__TASK__
The output should consist solely of the line containing "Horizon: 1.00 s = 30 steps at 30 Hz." and the lines that follow it through the end of the data below.
[DATASET EXCERPT — start]
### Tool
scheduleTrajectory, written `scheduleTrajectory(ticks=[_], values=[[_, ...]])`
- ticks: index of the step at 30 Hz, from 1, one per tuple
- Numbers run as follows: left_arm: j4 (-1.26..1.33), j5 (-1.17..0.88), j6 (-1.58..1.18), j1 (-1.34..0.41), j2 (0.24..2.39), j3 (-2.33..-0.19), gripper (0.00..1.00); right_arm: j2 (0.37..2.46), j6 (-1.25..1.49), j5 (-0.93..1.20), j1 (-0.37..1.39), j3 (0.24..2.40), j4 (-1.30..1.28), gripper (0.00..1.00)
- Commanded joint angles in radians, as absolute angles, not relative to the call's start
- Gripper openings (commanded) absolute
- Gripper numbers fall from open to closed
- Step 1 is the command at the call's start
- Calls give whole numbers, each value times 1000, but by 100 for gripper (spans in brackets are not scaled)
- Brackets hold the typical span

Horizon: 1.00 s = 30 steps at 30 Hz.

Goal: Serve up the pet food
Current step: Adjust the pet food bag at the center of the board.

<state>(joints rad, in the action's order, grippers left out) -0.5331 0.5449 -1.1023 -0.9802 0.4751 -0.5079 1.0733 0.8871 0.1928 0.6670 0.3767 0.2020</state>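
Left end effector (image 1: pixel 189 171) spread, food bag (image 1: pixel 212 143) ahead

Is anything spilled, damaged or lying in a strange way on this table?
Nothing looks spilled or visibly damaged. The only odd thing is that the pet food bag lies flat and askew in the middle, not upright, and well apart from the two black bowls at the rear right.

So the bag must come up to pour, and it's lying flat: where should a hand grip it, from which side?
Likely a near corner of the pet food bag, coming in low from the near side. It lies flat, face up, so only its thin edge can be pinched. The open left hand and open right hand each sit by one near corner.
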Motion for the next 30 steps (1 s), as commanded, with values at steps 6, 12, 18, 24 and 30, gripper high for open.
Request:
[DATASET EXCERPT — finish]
__TASK RESPONSE__
Horizon: 1.00 s = 30 steps at 30 Hz.

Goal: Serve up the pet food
Current step: Adjust the pet food bag at the center of the board.

<state>(joints rad, in the action's order, grippers left out) -0.5331 0.5449 -1.1023 -0.9802 0.4751 -0.5079 1.0733 0.8871 0.1928 0.6670 0.3767 0.2020</state>
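Left end effector (image 1: pixel 189 171) spread, food bag (image 1: pixel 212 143) ahead

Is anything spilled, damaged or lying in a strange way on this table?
Nothing looks spilled or visibly damaged. The only odd thing is that the pet food bag lies flat and askew in the middle, not upright, and well apart from the two black bowls at the rear right.

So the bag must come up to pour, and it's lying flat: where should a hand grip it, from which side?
Likely a near corner of the pet food bag, coming in low from the near side. It lies flat, face up, so only its thin edge can be pinched. The open left hand and open right hand each sit by one near corner.
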Motion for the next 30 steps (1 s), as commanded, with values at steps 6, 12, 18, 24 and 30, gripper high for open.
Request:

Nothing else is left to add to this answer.